#### Research

## Published and Accepted Papers

We develop a framework for difference-in-differences designs with staggered treatment adoption and heterogeneous causal effects. We show that conventional regression-based estimators fail to provide unbiased estimates of relevant estimands absent strong restrictions on treatment-effect homogeneity. We then derive the efficient estimator addressing this challenge, which takes an intuitive “imputation” form when treatment-effect heterogeneity is unrestricted. We characterize the asymptotic behavior of the estimator, propose tools for inference, and develop tests for identifying assumptions. Extensions include time-varying controls, triple-differences, and certain non-binary treatments. We show the practical relevance of these insights in a simulation study and an application.

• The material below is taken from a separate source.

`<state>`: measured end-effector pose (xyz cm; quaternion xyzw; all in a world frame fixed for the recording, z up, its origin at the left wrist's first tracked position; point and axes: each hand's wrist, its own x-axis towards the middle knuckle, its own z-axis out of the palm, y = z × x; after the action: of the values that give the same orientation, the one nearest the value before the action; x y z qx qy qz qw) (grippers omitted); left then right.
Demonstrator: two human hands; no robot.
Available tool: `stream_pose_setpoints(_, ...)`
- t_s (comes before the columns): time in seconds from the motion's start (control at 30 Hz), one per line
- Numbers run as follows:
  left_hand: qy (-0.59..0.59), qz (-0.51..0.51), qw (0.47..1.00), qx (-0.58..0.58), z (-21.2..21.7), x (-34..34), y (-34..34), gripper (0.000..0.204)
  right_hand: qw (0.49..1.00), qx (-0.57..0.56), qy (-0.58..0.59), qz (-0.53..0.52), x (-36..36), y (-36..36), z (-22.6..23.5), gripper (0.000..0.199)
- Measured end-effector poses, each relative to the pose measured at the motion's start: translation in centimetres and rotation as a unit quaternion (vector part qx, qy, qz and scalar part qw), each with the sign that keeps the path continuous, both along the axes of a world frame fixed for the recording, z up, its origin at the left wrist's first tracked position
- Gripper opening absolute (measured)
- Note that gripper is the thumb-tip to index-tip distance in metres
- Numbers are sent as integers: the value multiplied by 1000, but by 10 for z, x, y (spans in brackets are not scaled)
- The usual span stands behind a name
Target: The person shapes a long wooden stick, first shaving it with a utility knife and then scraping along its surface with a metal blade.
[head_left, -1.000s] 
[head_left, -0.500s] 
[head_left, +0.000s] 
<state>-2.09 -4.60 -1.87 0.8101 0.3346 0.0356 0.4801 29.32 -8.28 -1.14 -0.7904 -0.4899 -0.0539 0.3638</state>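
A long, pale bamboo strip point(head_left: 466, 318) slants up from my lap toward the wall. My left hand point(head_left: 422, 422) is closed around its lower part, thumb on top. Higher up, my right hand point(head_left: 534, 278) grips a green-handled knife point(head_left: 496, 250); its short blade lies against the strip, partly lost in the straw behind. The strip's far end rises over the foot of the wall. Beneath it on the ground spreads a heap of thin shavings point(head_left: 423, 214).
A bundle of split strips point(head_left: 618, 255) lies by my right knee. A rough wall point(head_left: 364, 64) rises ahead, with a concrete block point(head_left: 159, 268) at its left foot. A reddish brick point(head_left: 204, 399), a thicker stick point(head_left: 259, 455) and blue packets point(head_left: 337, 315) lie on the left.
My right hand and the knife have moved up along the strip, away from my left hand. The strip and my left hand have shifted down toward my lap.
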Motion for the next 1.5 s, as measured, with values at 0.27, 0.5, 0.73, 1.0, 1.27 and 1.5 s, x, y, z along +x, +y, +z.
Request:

Studying the consumption response to tax rebates in the United States, we find that the notional marginal propensity to consume is between 8 and 11 percent in the first quarter – about half as large as benchmark estimates used to calibrate macroeconomic models – and predominantly occurs in the first month after the rebate.

Since their introduction in Abadie and Gardeazabal (2003), Synthetic Control (SC) methods have quickly become one of the leading methods for estimating causal effects in observational studies with panel data. Formal discussions often motivate SC methods by the assumption that the potential outcomes were generated by a factor model. Here we study SC methods from a design-based perspective, assuming a model for the selection of the treated unit(s), e.g., random selection as guaranteed in a randomized experiment. We show that SC methods offer benefits even in settings with randomized assignment, and that the design perspective offers new insights into SC methods for observational data. A first insight is that the standard SC estimator is not unbiased under random assignment. We propose a simple modification of the SC estimator that guarantees unbiasedness in this setting and derive its exact, randomization-based, finite sample variance. We also propose an unbiased estimator for this variance. We show in settings with real data that under random assignment this Modified Unbiased Synthetic Control (MUSC) estimator can have a root mean-squared error (RMSE) that is substantially lower than that of the difference-in-means estimator. We show that such an improvement is weakly guaranteed if the treated period is similar to the other periods, for example, if the treated period was randomly selected. The improvement is most likely to be substantial if the number of pre-treatment periods is large relative to the number of control units.

Nearest-neighbor matching is a popular nonparametric tool to create balance between treatment and control groups in observational studies. As a preprocessing step before regression, matching reduces the dependence on parametric modeling assumptions. In current empirical practice, however, the matching step is often ignored in the calculation of standard errors and confidence intervals. In this article, we show that ignoring the matching step results in asymptotically valid standard errors if matching is done without replacement and the regression model is correctly specified relative to the population regression function of the outcome variable on the treatment variable and *all* the covariates used for matching. However, standard errors that ignore the matching step are not valid if matching is conducted with replacement or, more crucially, if the second step regression model is misspecified in the sense indicated above. Moreover, correct specification of the regression model is not required for consistent estimation of treatment effects with matched data. We show that two easily implementable alternatives produce approximations to the distribution of the post-matching estimator that are robust to misspecification. A simulation study and an empirical example demonstrate the empirical relevance of our results.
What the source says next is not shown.